Reputation: 11
Little problem I'm facing. I've got a long string that has many words in it, and I'm trying to split it up, but most parts of the string have a start and end to reference to that is static, however this one only has an end, and the actual bit of string I'm trying to get is dynamic, but it is up to 16 characters, it could be less and the amount of words in the phrase is unknown.
Example:
Name: John Smith Occupation: Doctor Currently Busy Gender: Male
I want to get "Currently Busy" on it's own without getting the end of the other string before.
But I also want to use the same code to get "Not Yet Here" from this string:
Name: John Smith Occupation: Doctor Not Yet Here Gender: Male
I can't find a way, and I don't even know if it's possible so hopefully someone here could help me out.
Upvotes: 1
Views: 156
Reputation: 14931
Not the most elegant way, but here's a solution:
$string = 'Name: John Smith Occupation: Doctor Currently Busy Gender: Male';
$groups = array_filter(preg_split('/\s?\w+:\s?/', $string));
// Split by [\s? => optional space][\w+ => characters a-zA-Z0-9_][:][\s? => optional space]
// $groups[2] contains 'Doctor Currently Busy'
$pieces = explode(' ', $groups[2]);
$pieces = array_reverse($pieces);
$length = 0;$i = 0;$c = count($pieces);$result = array(); // We need this for the loop
// $c and $i are to preserve the first word if the length of all words are < 16 !
foreach($pieces as $piece){
$length += strlen($piece);
$i++;
if($length <= 16 && $c != $i){
$result[] = $piece;
}else{
break;
}
}
$result = array_reverse($result);
$final_result = implode(' ', $result);
echo $final_result; // Currently Busy
Upvotes: 0
Reputation: 10302
Your problem is one that RegEx may not be able to solve. If the value of "occupation" can be one or more words, and it's directly succeeded by another value that could be one or more words, then how would you tell the two phrases apart, as a human?

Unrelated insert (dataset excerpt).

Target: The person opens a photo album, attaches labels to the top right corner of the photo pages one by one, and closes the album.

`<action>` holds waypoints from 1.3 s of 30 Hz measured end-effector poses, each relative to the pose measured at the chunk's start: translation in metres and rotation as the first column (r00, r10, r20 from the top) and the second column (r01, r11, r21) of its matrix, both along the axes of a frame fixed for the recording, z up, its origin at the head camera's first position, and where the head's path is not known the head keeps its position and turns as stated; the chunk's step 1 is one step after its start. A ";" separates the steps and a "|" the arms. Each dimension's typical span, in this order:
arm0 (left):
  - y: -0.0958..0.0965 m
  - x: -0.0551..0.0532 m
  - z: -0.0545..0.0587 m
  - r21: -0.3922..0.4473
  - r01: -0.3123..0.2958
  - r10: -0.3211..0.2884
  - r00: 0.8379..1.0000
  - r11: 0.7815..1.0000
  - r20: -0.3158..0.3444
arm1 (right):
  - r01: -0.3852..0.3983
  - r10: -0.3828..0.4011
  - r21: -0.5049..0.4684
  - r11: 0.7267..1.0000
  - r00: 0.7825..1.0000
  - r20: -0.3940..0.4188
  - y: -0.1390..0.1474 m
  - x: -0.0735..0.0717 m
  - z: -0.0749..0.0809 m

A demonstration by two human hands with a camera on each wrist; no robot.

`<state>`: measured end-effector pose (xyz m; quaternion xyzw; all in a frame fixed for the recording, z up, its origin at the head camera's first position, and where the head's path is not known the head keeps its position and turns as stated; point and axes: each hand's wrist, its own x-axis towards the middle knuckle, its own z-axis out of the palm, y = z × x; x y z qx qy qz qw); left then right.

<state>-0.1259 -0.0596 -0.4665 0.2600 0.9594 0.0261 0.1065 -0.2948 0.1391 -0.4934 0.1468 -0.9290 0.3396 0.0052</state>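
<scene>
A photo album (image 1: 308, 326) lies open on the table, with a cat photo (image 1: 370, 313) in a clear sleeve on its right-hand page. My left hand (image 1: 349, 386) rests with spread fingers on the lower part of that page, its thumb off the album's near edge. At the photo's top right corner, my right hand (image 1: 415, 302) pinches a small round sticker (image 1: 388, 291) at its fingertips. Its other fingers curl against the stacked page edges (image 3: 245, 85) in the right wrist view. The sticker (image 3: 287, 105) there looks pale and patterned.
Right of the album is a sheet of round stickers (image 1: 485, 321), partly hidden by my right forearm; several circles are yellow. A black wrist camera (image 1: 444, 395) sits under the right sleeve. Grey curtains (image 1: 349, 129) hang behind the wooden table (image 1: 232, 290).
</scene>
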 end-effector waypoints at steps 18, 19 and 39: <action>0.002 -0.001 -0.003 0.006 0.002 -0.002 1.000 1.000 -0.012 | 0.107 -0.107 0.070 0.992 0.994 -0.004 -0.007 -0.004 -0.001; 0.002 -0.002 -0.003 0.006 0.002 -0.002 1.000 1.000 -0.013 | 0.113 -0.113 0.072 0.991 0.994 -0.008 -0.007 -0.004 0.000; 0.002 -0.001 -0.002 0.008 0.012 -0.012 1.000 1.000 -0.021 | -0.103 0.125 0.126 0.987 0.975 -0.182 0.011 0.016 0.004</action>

I'm hoping that at the very least, you have a set of known Occupation
values. If that's the case, then you can craft your expression like this:
(?<=Doctor |Nurse ).*(?= Gender)
The (?<=...)
and (?=...)
bits are lookbehind and lookahead assertions that essentially say "make sure that the expression Doctor |Nurse
appears before the matched phrase (but do not match that part of it), and that the expression Gender
appears after the matched phrase (but also do not match that part of it)."
See this in action: http://regexr.com?34buq
Upvotes: 1